EXERCISE BRIEF
For each line below that includes the string "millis", show the whole line.

SOURCE MATERIAL
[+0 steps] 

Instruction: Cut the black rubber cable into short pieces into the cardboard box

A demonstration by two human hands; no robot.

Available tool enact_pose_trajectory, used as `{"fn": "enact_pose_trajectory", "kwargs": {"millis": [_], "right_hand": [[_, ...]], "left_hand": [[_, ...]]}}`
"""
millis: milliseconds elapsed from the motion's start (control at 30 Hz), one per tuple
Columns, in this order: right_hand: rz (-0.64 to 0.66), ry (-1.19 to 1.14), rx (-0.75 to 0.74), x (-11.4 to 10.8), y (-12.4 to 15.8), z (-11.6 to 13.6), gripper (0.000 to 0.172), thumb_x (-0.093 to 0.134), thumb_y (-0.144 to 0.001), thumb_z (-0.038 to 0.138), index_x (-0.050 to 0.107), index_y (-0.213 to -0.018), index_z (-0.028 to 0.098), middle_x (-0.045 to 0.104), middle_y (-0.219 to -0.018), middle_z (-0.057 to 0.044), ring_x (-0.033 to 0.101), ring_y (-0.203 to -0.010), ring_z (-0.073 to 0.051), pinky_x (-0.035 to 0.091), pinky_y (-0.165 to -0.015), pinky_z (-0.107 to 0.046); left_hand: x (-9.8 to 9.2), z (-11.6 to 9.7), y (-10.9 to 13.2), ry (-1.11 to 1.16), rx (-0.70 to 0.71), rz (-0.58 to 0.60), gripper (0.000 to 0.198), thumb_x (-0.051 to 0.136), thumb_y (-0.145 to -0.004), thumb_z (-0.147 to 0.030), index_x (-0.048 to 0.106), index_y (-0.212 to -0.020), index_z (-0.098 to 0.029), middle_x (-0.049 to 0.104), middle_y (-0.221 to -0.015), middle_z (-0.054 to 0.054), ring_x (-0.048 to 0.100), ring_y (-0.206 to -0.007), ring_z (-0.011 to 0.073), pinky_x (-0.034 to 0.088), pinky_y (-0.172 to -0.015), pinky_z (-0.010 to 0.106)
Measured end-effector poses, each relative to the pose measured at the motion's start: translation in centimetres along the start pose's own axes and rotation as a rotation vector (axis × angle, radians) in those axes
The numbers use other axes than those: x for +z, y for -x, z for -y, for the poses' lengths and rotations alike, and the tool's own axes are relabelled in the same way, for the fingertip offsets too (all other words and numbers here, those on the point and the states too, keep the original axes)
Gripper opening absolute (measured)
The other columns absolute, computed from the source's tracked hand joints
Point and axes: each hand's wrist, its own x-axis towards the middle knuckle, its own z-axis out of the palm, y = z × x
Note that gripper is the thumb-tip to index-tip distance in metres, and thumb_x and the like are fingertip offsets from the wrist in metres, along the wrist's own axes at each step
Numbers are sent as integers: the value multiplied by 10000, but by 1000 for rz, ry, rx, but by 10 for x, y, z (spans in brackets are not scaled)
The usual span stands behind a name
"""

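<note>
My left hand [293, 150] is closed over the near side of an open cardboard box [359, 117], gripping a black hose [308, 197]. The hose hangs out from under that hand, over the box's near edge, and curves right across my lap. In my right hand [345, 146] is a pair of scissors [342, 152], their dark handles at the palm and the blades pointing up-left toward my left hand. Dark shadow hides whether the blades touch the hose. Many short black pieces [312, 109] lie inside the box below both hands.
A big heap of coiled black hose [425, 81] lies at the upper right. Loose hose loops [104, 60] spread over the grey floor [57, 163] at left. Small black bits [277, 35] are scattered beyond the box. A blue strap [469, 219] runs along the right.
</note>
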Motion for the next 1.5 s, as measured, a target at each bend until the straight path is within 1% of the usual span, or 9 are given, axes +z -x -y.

REPLY TO THE EXERCISE
Available tool enact_pose_trajectory, used as `{"fn": "enact_pose_trajectory", "kwargs": {"millis": [_], "right_hand": [[_, ...]], "left_hand": [[_, ...]]}}`
millis: milliseconds elapsed from the motion's start (control at 30 Hz), one per tuple

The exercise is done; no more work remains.